Problem details ->
Everything from the line with "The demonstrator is" to the last line of the listing must be retyped exactly, both ends included, with the pictures dropped.

START Data

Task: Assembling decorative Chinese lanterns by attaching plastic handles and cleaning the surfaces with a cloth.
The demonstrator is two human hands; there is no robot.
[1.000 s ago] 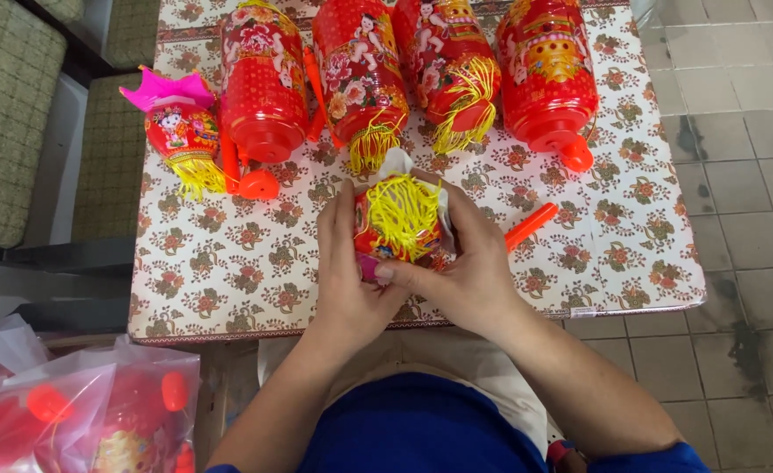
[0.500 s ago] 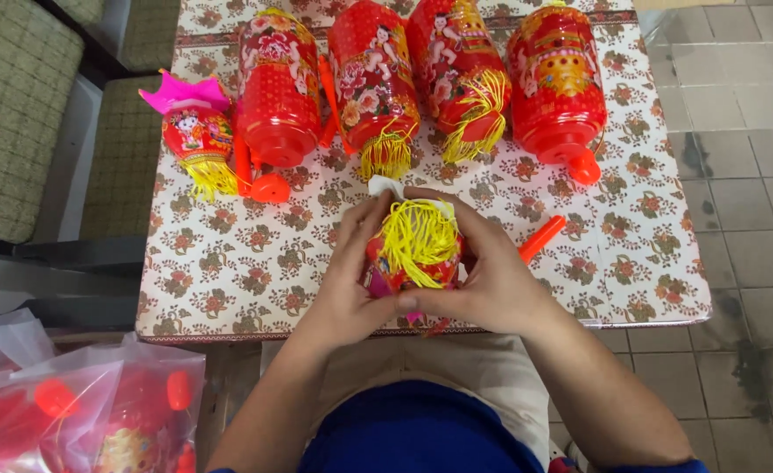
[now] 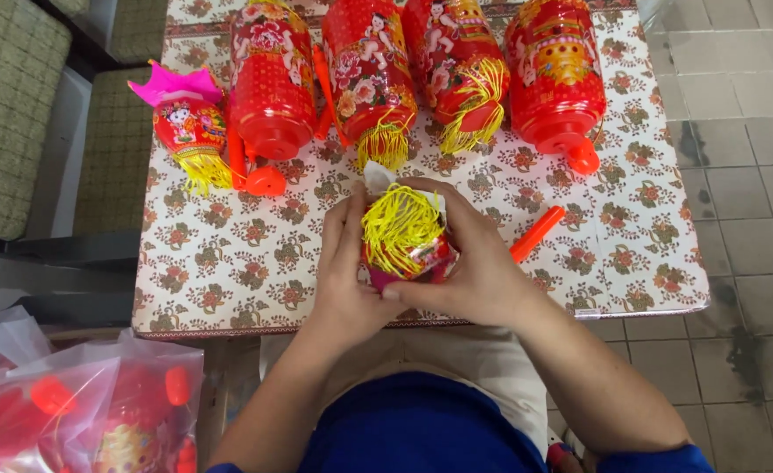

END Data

Reply to the task ->
The demonstrator is two human hands; there is no robot.
[1.000 s ago] 
[0.500 s ago] 
[now] 

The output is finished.